──────── DATA EXTRACT

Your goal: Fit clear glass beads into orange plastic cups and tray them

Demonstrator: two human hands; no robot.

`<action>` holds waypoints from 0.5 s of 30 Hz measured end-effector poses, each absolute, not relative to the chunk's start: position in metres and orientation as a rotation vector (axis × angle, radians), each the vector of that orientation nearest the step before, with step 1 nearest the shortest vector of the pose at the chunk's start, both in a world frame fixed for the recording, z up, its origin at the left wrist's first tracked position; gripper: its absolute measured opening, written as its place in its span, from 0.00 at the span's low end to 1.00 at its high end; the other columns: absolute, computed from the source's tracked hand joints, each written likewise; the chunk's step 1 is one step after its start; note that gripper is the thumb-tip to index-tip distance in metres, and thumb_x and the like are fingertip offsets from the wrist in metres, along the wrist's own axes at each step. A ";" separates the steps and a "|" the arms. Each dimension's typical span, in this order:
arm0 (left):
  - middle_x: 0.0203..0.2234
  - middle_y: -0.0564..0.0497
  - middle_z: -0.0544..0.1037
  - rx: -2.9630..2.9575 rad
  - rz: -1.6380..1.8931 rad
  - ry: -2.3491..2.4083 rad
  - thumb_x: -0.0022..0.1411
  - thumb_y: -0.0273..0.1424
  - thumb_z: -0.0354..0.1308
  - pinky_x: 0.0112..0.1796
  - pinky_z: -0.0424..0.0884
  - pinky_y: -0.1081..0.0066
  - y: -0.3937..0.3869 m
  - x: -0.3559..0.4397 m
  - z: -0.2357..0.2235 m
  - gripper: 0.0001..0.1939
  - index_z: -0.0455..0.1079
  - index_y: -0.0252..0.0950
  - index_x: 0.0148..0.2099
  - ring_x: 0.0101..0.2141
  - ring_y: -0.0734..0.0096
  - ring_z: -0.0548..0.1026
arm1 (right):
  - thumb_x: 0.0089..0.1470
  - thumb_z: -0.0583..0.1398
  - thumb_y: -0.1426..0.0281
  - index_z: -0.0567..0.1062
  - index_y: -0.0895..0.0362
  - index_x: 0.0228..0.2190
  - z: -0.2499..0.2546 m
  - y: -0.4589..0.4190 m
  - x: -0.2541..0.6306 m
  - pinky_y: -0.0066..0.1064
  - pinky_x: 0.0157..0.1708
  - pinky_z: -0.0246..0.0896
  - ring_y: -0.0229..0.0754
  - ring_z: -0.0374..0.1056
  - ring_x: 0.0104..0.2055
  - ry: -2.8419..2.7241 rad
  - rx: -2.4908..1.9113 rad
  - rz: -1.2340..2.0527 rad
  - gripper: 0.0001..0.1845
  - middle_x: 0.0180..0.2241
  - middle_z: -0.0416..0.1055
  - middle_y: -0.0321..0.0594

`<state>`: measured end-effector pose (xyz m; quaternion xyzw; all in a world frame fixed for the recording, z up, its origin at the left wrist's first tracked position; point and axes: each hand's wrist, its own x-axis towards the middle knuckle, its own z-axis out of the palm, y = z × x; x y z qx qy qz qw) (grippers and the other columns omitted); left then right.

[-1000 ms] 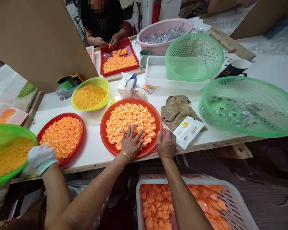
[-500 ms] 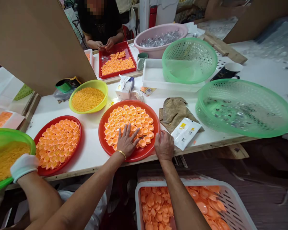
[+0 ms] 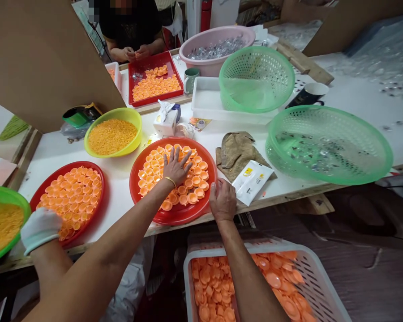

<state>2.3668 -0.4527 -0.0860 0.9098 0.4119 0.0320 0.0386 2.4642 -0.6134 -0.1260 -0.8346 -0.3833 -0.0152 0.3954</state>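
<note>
- While the right hand (image 3: 223, 201) curls its fingers over the rim of the round red tray (image 3: 177, 218), the grip probably steadies it against sliding.
- The left hand (image 3: 175, 170) lies palm down over the orange cups (image 3: 182, 199) in that tray, fingers spread wide, perhaps to touch many at once; how hard it presses I cannot tell.
- Most of these cups sit mouth up, side by side, which likely makes each one easy to see and reach.
- The tray is at the front edge of the tabletop (image 3: 119, 190), within easy reach of both arms.
- Below that edge, a white basket (image 3: 317, 279) holds more orange pieces, seemingly placed low to save room above.
- Just right of the tray, a white packet (image 3: 252, 181) lies partly on a brown cloth (image 3: 237, 152), beside the working area.
- Farther left, another person's gloved hand (image 3: 42, 226) is at a second red tray (image 3: 102, 192), close to a green bowl (image 3: 26, 210).
</note>
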 end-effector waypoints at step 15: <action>0.67 0.49 0.45 2.834 0.279 1.191 0.66 0.45 0.43 0.60 0.41 0.43 -0.512 2.328 -0.080 0.27 0.48 0.54 0.66 0.66 0.53 0.41 | 0.57 0.52 0.65 0.70 0.61 0.42 -0.124 -0.614 2.464 0.42 0.46 0.61 0.49 0.66 0.44 -0.953 -2.036 -0.060 0.16 0.41 0.72 0.51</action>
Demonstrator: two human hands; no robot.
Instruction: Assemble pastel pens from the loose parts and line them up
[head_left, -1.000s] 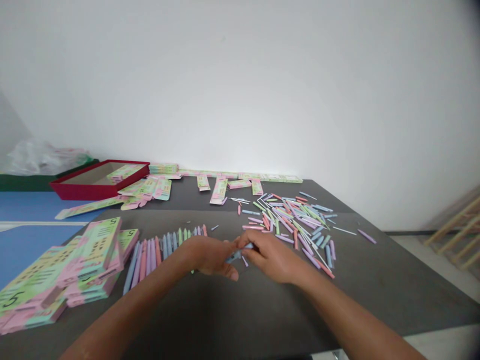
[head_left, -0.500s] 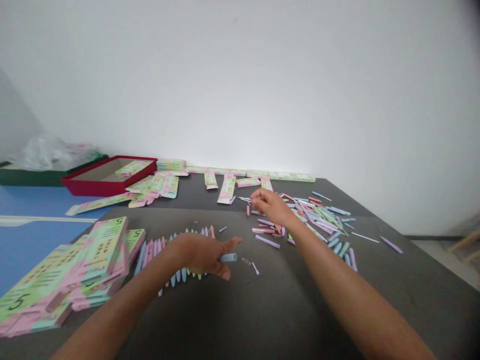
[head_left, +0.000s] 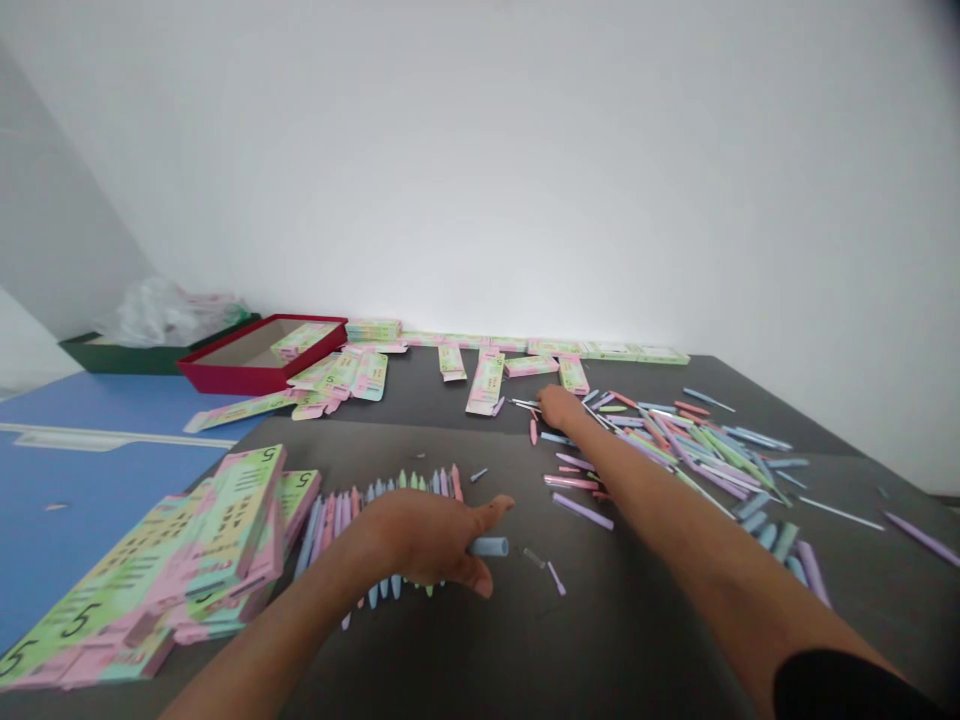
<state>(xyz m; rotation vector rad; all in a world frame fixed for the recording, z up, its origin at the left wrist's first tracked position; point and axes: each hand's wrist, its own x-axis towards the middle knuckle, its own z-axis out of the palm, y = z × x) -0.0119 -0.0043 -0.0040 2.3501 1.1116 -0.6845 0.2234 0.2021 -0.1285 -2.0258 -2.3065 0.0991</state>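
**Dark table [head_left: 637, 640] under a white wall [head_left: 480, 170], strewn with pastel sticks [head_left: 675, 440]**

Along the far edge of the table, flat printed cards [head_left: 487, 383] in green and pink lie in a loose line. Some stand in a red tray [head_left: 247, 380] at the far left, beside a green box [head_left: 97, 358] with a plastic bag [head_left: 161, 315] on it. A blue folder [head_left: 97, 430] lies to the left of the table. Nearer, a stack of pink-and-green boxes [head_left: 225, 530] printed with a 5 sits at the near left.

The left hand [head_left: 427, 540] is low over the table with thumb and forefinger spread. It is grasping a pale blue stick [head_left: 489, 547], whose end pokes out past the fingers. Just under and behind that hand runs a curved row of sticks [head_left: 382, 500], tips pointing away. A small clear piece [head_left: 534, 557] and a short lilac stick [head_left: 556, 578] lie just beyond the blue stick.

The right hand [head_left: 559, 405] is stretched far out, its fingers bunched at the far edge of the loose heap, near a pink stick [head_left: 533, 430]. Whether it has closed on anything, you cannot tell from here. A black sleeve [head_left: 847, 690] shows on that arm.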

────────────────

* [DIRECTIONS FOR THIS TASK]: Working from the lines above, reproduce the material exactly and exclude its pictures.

* [YOUR SOLUTION]:
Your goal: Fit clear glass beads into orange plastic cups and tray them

Demonstrator: two human hands; no robot.

`<action>` holds waypoints from 0.5 s of 30 Hz measured end-effector poses, each absolute, not relative to the chunk's start: position in metres and orientation as a rotation vector (axis × angle, radians), each the vector of that orientation nearest the step before, with step 1 nearest the shortest vector of the pose at the chunk's start, both in a world frame fixed for the recording, z up, its origin at the left wrist's first tracked position; gripper: its absolute measured opening, written as its place in its span, from 0.00 at the span's low end to 1.00 at its high end; the other columns: absolute, computed from the source's tracked hand joints, each written likewise; the chunk's step 1 is one step after its start; note that gripper is the thumb-tip to index-tip distance in metres, and thumb_x and the like are fingertip offsets from the wrist in metres, along the wrist's own axes at each step. A ";" separates the steps and a "|" the arms. Each dimension's typical span, in this order:
arm0 (left):
  - middle_x: 0.0203..0.2234
  - middle_y: -0.0564..0.0497
  - middle_z: -0.0544..0.1037
  - rx: -2.9630..2.9575 rad
  - rz: -1.6380..1.8931 rad
  - ry: -2.3491..2.4083 rad
  - thumb_x: -0.0022..0.1411
  - thumb_y: -0.0273..0.1424
  - thumb_z: -0.0354..0.1308
  - pinky_x: 0.0112..0.1796
  - pinky_z: -0.0424..0.0884
  - pinky_y: -0.1081..0.0066
  - y: -0.3937..0.3869 m
  - x: -0.3559..0.4397 m
  - z: -0.2357..0.2235 m
  - gripper: 0.0001..0.1939
  - index_z: -0.0455..0.1079
  - index_y: -0.0252..0.0950
  - index_x: 0.0148..0.2099
  - ring_x: 0.0101..0.2141
  - ring_y: -0.0734..0.0096
  - ring_z: -0.0548..0.1026
arm1 (right):
  - thumb_x: 0.0089..0.1470
  - thumb_z: -0.0583..0.1398
  - thumb_y: -0.1426..0.0281
  - index_z: -0.0567..0.1062
  - index_y: -0.0895..0.0362
  - index_x: 0.0228..0.2190
  - z: -0.2499..0.2546 m
  - y: -0.4589..0.4190 m
  - x: -0.2541..0.6306 m
  - pinky_y: -0.0066..0.1064
  - pinky_x: 0.0157..0.1708
  - pinky_z: -0.0246..0.0896
  - ring_y: -0.0229..0.0754
  - ring_z: -0.0374..0.1056
  - ring_x: 0.0104..0.2055
  - ry: -2.8419..2.7241 rad
  - rx: -2.4908..1.9113 rad
  - rz: -1.2340..2.0527 rad
  - gripper: 0.0001..0.1845
  - middle_x: 0.0180..0.2241
  - middle_z: -0.0416..0.1055
  - middle_y: -0.0321..0.0594

`<state>`: measured end-effector pose (xyz m; quaternion xyzw; all in a world frame fixed for the recording, z up, its origin at the left wrist's first tracked position; point and axes: each hand's wrist, its own x-axis towards the middle knuckle, its own z-axis out of the palm, y = z × x; x y z qx qy qz qw) (grippers and the other columns omitted); left then right.

[-1000 ms] 
[-500 ms] 
[+0 ms] 

<state>2.3668 -0.4527 -0.0860 0.9098 0.4119 0.0320 0.0386 2.4642 -0.6134 -0.1260 -0.8346 -0.3833 -0.0152 0.3954</state>
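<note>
- While the right hand (image 3: 223, 201) curls its fingers over the rim of the round red tray (image 3: 177, 218), the grip probably steadies it against sliding.
- The left hand (image 3: 175, 170) lies palm down over the orange cups (image 3: 182, 199) in that tray, fingers spread wide, perhaps to touch many at once; how hard it presses I cannot tell.
- Most of these cups sit mouth up, side by side, which likely makes each one easy to see and reach.
- The tray is at the front edge of the tabletop (image 3: 119, 190), within easy reach of both arms.
- Below that edge, a white basket (image 3: 317, 279) holds more orange pieces, seemingly placed low to save room above.
- Just right of the tray, a white packet (image 3: 252, 181) lies partly on a brown cloth (image 3: 237, 152), beside the working area.
- Farther left, another person's gloved hand (image 3: 42, 226) is at a second red tray (image 3: 102, 192), close to a green bowl (image 3: 26, 210).
</note>
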 end-effector waypoints at step 15: <action>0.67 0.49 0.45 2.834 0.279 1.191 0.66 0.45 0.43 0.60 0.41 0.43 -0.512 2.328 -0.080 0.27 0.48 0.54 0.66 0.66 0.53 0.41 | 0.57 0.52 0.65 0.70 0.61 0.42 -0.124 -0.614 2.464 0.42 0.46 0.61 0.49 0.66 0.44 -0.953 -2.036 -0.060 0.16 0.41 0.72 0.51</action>
Demonstrator: two human hands; no robot.
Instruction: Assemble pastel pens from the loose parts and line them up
[head_left, -1.000s] 
[head_left, -0.500s] 
[head_left, +0.000s] 
<state>(xyz m; rotation vector rad; all in a world frame fixed for the recording, z up, its origin at the left wrist's first tracked position; point and axes: each hand's wrist, its own x-axis towards the middle knuckle, its own z-axis out of the palm, y = z × x) -0.0119 -0.0043 -0.0040 2.3501 1.1116 -0.6845 0.2234 0.2021 -0.1285 -2.0258 -2.3065 0.0991</state>
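**Dark table [head_left: 637, 640] under a white wall [head_left: 480, 170], strewn with pastel sticks [head_left: 675, 440]**

Along the far edge of the table, flat printed cards [head_left: 487, 383] in green and pink lie in a loose line. Some stand in a red tray [head_left: 247, 380] at the far left, beside a green box [head_left: 97, 358] with a plastic bag [head_left: 161, 315] on it. A blue folder [head_left: 97, 430] lies to the left of the table. Nearer, a stack of pink-and-green boxes [head_left: 225, 530] printed with a 5 sits at the near left.

The left hand [head_left: 427, 540] is low over the table with thumb and forefinger spread. It is grasping a pale blue stick [head_left: 489, 547], whose end pokes out past the fingers. Just under and behind that hand runs a curved row of sticks [head_left: 382, 500], tips pointing away. A small clear piece [head_left: 534, 557] and a short lilac stick [head_left: 556, 578] lie just beyond the blue stick.

The right hand [head_left: 559, 405] is stretched far out, its fingers bunched at the far edge of the loose heap, near a pink stick [head_left: 533, 430]. Whether it has closed on anything, you cannot tell from here. A black sleeve [head_left: 847, 690] shows on that arm.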

This output requires nothing further.